▶ _WHAT YOU NEED TO DO_
Your job is to set down the listing again exactly as it stands.

----- DATA SEGMENT

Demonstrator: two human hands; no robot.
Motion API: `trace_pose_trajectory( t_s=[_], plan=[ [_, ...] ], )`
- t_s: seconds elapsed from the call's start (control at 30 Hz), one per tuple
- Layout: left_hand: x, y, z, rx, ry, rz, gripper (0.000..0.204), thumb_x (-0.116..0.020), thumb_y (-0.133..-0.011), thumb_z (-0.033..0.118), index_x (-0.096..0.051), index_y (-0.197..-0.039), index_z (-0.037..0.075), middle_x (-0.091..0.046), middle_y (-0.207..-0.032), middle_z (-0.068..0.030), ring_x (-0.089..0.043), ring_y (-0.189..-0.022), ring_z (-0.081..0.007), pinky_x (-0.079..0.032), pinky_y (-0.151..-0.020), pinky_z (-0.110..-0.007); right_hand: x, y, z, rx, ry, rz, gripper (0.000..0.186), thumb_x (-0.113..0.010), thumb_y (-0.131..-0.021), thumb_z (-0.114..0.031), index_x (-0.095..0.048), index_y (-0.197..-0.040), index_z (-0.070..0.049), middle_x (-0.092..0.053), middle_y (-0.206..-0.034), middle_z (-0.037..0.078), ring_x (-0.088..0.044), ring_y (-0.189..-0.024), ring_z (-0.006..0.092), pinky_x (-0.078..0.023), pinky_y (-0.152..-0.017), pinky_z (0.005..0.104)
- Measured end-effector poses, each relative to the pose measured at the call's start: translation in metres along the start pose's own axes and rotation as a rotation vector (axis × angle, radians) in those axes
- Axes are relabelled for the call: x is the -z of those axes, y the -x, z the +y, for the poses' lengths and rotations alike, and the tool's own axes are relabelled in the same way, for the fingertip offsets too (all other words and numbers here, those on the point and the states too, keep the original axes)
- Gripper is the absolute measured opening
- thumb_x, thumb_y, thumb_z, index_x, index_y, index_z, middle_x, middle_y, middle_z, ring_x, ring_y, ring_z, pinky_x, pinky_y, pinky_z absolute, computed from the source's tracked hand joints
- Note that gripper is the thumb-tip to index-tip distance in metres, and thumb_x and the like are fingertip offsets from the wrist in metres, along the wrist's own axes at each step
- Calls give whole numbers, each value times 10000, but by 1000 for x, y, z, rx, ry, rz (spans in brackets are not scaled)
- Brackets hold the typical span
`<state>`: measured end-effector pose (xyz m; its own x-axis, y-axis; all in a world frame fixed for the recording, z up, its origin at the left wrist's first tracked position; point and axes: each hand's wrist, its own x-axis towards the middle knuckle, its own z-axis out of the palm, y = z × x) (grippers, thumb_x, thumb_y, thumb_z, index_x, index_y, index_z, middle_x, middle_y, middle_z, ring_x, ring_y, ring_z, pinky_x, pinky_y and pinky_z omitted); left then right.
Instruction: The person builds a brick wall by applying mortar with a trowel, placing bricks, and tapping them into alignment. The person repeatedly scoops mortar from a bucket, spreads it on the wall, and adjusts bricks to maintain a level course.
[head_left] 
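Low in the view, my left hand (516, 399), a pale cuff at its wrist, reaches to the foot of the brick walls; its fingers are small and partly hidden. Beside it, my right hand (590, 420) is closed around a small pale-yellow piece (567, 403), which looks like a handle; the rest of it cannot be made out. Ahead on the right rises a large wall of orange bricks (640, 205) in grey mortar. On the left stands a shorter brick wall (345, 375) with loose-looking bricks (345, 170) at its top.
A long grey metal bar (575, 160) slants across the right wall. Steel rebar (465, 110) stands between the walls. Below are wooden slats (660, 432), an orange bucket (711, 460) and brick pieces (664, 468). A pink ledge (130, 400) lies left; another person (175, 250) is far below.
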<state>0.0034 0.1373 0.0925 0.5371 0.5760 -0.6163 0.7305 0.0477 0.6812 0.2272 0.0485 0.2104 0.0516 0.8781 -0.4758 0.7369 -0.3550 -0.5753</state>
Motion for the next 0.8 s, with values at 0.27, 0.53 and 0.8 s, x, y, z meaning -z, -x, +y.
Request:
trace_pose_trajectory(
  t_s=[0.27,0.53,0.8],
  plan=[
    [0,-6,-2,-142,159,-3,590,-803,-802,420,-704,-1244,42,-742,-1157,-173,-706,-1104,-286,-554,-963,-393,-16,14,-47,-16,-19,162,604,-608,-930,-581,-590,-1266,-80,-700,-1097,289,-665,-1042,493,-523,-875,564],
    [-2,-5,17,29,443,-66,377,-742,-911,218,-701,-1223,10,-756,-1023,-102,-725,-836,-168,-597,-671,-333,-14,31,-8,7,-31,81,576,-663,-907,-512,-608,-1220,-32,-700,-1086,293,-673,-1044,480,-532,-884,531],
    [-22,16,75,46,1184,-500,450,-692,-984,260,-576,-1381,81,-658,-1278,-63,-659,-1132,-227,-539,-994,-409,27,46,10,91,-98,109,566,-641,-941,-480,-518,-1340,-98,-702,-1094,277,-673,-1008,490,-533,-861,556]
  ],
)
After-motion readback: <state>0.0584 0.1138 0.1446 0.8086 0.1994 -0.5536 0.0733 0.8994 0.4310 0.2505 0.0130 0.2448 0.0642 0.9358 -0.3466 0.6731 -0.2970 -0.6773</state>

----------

▶ _ANSWER AREA_
Demonstrator: two human hands; no robot.
Motion API: `trace_pose_trajectory( t_s=[_], plan=[ [_, ...] ], )`
- t_s: seconds elapsed from the call's start (control at 30 Hz), one per tuple
- Layout: left_hand: x, y, z, rx, ry, rz, gripper (0.000..0.204), thumb_x (-0.116..0.020), thumb_y (-0.133..-0.011), thumb_z (-0.033..0.118), index_x (-0.096..0.051), index_y (-0.197..-0.039), index_z (-0.037..0.075), middle_x (-0.091..0.046), middle_y (-0.207..-0.032), middle_z (-0.068..0.030), ring_x (-0.089..0.043), ring_y (-0.189..-0.022), ring_z (-0.081..0.007), pinky_x (-0.079..0.032), pinky_y (-0.151..-0.020), pinky_z (-0.110..-0.007); right_hand: x, y, z, rx, ry, rz, gripper (0.000..0.186), thumb_x (-0.113..0.010), thumb_y (-0.131..-0.021), thumb_z (-0.114..0.031), index_x (-0.095..0.048), index_y (-0.197..-0.040), index_z (-0.070..0.049), middle_x (-0.092..0.053), middle_y (-0.206..-0.034), middle_z (-0.037..0.078), ring_x (-0.088..0.044), ring_y (-0.189..-0.024), ring_z (-0.006..0.092), pinky_x (-0.078..0.023), pinky_y (-0.152..-0.017), pinky_z (0.005..0.104)
- Measured end-effector poses, each relative to the pose measured at the call's start: translation in metres along the start pose's own axes and rotation as a rotation vector (axis × angle, radians) in those axes
- Axes are relabelled for the call: x is the -z of those axes, y the -x, z the +y, for the poses' lengths and rotations alike, and the tool's own axes are relabelled in the same way, for the fingertip offsets too (all other words and numbers here, those on the point and the states too, keep the original axes)
- Gripper is the absolute measured opening
- thumb_x, thumb_y, thumb_z, index_x, index_y, index_z, middle_x, middle_y, middle_z, ring_x, ring_y, ring_z, pinky_x, pinky_y, pinky_z absolute, computed from the source's tracked hand joints
- Note that gripper is the thumb-tip to index-tip distance in metres, and thumb_x and the like are fingertip offsets from the wrist in metres, along the wrist's own axes at each step
- Calls give whole numbers, each value times 10000, but by 1000 for x, y, z, rx, ry, rz (spans in brackets are not scaled)
- Brackets hold the typical span
`<state>`: measured end-effector pose (xyz m; its own x-axis, y-axis; all in a world frame fixed for the recording, z up, its origin at the left wrist's first tracked position; point and axes: each hand's wrist, its own x-axis towards the middle knuckle, its own z-axis out of the palm, y = z × x) (grippers, thumb_x, thumb_y, thumb_z, index_x, index_y, index_z, middle_x, middle_y, middle_z, ring_x, ring_y, ring_z, pinky_x, pinky_y and pinky_z omitted); left then right.
Instruction: The person builds a brick wall by applying mortar with a trowel, placing bricks, and tapping them into alignment. The person repeatedly scoops mortar from a bucket, spreads it on the wall, and adjusts bricks to maintain a level course.
[head_left] 
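Low in the view, my left hand (516, 399), a pale cuff at its wrist, reaches to the foot of the brick walls; its fingers are small and partly hidden. Beside it, my right hand (590, 420) is closed around a small pale-yellow piece (567, 403), which looks like a handle; the rest of it cannot be made out. Ahead on the right rises a large wall of orange bricks (640, 205) in grey mortar. On the left stands a shorter brick wall (345, 375) with loose-looking bricks (345, 170) at its top.
A long grey metal bar (575, 160) slants across the right wall. Steel rebar (465, 110) stands between the walls. Below are wooden slats (660, 432), an orange bucket (711, 460) and brick pieces (664, 468). A pink ledge (130, 400) lies left; another person (175, 250) is far below.
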<state>0.0034 0.1373 0.0925 0.5371 0.5760 -0.6163 0.7305 0.0477 0.6812 0.2272 0.0485 0.2104 0.0516 0.8781 -0.4758 0.7369 -0.3550 -0.5753</state>
Motion for the next 0.8 s, with values at 0.27, 0.53 and 0.8 s, x, y, z meaning -z, -x, +y.
Request:
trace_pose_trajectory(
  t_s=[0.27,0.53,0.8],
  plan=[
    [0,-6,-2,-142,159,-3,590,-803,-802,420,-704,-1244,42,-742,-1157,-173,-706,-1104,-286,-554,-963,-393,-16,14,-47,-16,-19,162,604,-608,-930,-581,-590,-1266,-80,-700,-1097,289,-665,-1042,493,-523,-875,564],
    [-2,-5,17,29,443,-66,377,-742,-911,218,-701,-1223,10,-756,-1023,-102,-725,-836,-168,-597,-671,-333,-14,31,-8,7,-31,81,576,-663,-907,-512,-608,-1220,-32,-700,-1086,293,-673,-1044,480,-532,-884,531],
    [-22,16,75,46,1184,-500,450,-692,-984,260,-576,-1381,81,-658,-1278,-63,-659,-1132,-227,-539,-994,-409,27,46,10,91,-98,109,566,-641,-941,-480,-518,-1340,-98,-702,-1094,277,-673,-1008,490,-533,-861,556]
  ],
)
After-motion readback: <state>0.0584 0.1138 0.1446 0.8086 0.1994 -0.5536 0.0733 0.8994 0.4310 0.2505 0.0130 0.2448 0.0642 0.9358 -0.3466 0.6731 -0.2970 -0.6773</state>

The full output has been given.